The art of deception is critical to the success of Akio’s scheme, but he is not good at it. He pretends to love Masako, but he does not; and he believes that he has made Masako fall in love with him, but she does not love him. Not only does he deceive himself by repressing feelings of sexual desire, he also deceives himself by focusing his sexual energy on women, though he is, in fact, also aroused by images suggesting male sexuality. Throughout most of the story, Akio exists in some state of self-deception. At the end, however, he does think one purely natural thought, yet it is quite mundane: “If I’m not careful I’m going to get a cold.” Such an ending demonstrates the great depth to which Akio’s deception has drawn him as well as the grandiosity that he finds in this false way of looking at life.

Emotional Transformation

Akio experiences many different emotions throughout the course of this brief story. When he first sits down in the tea room with Masako, he is feeling great anticipation and excitement at breaking off their relationship. He thinks this action will bring him greater maturity. When Masako does not stop crying, however, he begins to feel embarrassed. He wants to get away from her, but he is thwarted in this desire, for she has no umbrella and he must let her share his. When he settles on the plan of bringing her to the fountains, Akio feels elated. He thinks it is a joke on Masako, and he wants to humiliate her. When they arrive at the fountains, however, Akio feels unaccountably angry. He no longer draws pleasure from his plan. He tries to escape from Masako, and he runs toward the fountains, but she follows. Next Akio becomes fascinated with the movement of the water. After that moment passes, however, Akio falls into a state best characterized by a certain vacancy. He wanders away with no thought of Masako. That is when he discovers that she never even heard him breaking up with her, and he is left in a state of shock.

Control and Self-Control

Above all else, Akio values self-control. He prefers to think of himself as a young man who has self-control, but his actions show otherwise. In order to make himself feel like he does have control over himself, Akio tries to assert control over others; it is for this that he wanted to break up with a woman.

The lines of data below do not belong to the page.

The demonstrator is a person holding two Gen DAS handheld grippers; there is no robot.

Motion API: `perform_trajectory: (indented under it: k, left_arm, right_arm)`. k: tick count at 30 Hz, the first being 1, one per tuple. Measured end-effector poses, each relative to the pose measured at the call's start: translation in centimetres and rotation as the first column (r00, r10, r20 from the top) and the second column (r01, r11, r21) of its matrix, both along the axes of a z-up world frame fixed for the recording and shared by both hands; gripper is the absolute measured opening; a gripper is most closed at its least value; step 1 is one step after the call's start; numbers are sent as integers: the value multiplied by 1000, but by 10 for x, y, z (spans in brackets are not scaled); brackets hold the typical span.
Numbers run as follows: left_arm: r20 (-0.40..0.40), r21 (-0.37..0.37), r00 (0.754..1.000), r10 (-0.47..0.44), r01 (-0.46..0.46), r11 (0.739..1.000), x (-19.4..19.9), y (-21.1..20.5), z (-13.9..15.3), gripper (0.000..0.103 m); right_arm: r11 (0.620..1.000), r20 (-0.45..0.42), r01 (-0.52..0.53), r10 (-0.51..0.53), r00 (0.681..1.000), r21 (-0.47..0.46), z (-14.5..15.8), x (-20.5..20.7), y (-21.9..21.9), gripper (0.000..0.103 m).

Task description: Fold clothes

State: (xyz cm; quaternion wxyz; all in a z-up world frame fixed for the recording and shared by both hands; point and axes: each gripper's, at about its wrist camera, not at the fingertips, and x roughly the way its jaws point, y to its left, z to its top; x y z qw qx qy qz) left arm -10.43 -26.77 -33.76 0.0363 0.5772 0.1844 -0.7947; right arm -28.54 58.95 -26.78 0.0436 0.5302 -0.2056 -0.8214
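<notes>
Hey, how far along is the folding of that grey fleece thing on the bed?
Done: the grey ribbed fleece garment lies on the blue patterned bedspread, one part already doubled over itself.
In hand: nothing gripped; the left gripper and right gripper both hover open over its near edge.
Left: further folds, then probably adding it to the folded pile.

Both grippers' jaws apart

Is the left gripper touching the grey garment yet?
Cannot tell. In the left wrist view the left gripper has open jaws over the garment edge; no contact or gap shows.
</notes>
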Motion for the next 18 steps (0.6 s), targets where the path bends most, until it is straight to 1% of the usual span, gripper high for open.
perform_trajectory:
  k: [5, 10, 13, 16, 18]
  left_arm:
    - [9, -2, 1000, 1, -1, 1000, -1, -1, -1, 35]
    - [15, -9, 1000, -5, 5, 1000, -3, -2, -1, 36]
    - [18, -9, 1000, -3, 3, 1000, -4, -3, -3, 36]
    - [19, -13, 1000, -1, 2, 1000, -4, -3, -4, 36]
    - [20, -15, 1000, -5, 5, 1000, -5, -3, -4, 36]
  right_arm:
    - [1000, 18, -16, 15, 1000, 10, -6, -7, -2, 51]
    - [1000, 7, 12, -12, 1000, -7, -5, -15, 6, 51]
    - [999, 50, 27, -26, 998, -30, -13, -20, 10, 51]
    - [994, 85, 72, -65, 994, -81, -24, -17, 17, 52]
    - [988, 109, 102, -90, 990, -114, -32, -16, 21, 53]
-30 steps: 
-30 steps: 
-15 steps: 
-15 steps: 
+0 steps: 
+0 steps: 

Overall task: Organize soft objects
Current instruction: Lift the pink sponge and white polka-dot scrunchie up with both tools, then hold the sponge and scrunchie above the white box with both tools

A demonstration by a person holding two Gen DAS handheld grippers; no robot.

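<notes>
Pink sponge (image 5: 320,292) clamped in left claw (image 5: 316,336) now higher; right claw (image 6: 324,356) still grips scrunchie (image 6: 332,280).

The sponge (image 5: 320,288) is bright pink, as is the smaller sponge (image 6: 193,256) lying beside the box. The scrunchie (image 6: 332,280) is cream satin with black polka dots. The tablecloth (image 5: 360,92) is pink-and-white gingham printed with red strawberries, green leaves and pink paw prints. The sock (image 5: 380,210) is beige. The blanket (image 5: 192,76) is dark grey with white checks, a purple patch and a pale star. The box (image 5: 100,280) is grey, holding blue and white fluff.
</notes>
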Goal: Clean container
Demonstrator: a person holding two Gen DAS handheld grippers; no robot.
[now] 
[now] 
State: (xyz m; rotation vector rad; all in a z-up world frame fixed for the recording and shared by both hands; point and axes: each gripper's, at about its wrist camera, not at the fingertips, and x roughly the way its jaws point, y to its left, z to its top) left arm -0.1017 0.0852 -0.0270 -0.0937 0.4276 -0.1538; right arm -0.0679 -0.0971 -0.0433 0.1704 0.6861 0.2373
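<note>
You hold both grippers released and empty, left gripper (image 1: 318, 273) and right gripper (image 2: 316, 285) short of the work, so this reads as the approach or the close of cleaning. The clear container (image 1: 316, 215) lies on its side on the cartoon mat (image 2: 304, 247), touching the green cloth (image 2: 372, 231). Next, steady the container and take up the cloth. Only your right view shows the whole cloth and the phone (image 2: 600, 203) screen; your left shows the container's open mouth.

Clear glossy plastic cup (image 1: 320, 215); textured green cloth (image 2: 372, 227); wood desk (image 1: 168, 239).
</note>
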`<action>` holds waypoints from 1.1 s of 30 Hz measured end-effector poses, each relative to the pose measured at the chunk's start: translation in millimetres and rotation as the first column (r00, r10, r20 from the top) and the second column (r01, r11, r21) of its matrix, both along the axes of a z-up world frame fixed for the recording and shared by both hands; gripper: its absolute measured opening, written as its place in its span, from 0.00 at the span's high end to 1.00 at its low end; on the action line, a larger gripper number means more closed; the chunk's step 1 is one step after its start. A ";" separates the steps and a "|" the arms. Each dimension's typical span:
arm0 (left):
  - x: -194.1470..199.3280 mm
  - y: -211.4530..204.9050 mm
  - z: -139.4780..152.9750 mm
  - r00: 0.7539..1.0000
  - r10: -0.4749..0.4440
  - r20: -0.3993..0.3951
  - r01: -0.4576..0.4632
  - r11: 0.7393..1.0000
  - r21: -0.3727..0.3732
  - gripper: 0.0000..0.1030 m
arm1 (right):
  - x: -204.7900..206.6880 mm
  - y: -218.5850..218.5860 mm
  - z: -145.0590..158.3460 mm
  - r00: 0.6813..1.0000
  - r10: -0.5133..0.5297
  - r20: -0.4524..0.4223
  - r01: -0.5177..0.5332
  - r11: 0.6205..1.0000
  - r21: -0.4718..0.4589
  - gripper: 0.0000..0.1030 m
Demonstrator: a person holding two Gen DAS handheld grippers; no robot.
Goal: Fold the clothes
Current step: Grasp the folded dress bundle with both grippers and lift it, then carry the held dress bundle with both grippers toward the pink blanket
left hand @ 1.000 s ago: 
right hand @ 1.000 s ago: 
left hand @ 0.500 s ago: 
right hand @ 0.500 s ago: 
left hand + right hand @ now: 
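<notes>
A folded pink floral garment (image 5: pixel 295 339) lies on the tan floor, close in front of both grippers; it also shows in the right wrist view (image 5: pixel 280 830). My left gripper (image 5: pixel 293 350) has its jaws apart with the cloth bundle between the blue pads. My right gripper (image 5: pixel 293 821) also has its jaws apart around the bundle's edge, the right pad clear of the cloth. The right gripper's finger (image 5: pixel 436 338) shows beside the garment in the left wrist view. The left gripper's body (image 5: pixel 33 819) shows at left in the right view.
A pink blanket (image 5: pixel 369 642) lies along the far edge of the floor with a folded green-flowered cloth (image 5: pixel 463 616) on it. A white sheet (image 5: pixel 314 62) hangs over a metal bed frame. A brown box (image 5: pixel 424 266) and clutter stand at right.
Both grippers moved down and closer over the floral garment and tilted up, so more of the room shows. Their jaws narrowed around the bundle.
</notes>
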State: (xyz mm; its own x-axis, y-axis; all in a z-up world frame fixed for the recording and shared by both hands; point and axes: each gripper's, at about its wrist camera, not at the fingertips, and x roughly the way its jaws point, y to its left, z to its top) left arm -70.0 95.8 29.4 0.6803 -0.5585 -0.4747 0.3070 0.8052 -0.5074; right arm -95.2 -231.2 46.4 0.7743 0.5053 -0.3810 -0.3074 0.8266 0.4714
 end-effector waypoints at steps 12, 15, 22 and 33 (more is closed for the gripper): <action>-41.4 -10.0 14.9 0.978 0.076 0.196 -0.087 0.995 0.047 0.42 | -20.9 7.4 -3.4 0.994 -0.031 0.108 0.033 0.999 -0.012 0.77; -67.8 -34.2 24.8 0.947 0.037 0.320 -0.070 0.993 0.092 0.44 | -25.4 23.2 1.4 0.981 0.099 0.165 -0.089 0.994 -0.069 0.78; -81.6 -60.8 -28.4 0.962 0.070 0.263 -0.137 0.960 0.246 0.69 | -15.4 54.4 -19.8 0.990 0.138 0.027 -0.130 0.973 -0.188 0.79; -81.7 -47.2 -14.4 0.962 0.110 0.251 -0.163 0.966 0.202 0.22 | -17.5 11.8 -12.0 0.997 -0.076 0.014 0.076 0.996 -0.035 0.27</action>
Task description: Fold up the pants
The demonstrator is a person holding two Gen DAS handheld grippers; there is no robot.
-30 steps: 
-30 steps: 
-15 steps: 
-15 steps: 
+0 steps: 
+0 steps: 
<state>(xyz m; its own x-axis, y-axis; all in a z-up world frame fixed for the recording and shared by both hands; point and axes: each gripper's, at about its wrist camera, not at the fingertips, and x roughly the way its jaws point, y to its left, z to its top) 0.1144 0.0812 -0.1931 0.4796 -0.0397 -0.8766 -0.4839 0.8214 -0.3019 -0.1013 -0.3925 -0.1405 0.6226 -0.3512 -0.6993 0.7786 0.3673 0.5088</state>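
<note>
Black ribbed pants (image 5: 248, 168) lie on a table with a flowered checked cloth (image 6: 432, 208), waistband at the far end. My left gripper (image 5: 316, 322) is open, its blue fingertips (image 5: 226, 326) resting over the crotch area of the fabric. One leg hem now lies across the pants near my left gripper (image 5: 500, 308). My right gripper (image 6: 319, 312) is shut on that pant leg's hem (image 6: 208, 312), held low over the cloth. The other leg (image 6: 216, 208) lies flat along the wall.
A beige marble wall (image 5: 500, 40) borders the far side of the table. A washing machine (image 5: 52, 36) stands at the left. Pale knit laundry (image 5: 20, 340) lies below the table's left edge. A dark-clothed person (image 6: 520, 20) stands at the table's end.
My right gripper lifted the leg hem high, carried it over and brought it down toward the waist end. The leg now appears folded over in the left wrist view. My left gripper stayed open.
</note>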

The elements of the story—first, Akio’s insistence on what a hard person he is, even beyond the boundaries of sexual desire, and later, Akio’s fascination with the fountains—clearly show that Akio has very little control over himself. Masako’s reaction to the news of the end of relationship also shows that Akio’s actions have little effect—thus little control—on her.

Style

Point of View

The story is told from the third-person point of view. Everything that happens in the story is filtered through Akio. The reader only learns his thoughts and ideas. Because Akio is so unperceptive and so uninterested in Masako, the reader learns very little about her. The only indications of what she is thinking come through her brief opportunities for dialogue and the few times that Akio describes what she is doing. For instance, in her most important moment, Masako responds to the news (redelivered) that Akio is breaking up with her:“Really? Did you say that? I didn’t hear you,” she says in a “normal” voice. This moment undercuts all the feelings that Akio has been going through and turns the joke— both of them, in fact: wooing Masako in order to break up with her and making her confront the fountain—on himself.

Symbolism

The fountains are the story’s primary symbols. They are described in sexual terms. The main columns of the fountains, which “shot upward from the center of each basin,” are phallic symbols representing the male genitalia. The basins that surround the fountains, with their “radiating curves” are representative of the female genitalia. Akio’s fascination with the fountains belies his stated indifference to sex. His ambivalence is further revealed to be in sexual orientation as well. He first describes the columns of water but then claims to be “less taken” with them than with the surrounding waters. Watching all the water’s “untiring rushing,” Akio goes into a sexual reverie, “being taken over by the water, carried away on its rushing, cast far away.” That reverie continues when the big central column captures his attention. He sees within the column the water rushing upward. Unlike the male genitalia, however, this phallus experiences a “kind of perpetual replenishment.” Despite this, the column will be “frustrated.” However, the column has something that Akio wants: “unwaning power.”

Setting

The story is set in Tokyo, even though the location is not named. By not labeling the city, Mishima shows that this story could take place anywhere, and, indeed, in nearly any culture.

The anonymous setting is also important because it underscores Akio’s isolation in relation to himself and to others. In the tea house, the setting is amid overwhelming noise and bustling activity. The sounds produced inside the tea house—the customers’ voices, the clattering dishes, the cash register— “clashed with each other all the more violently ... to create a single, mind-fuddling commotion.” These sounds—and this emotion—reflect Akio’s feelings at the moment. He is overwrought and excited by his ending of the relationship, yet he is not as at ease with his actions as he would like to be. The setting is also important because the noise created in the tea house provides the reason that Masako doesn’t hear Akio’s words.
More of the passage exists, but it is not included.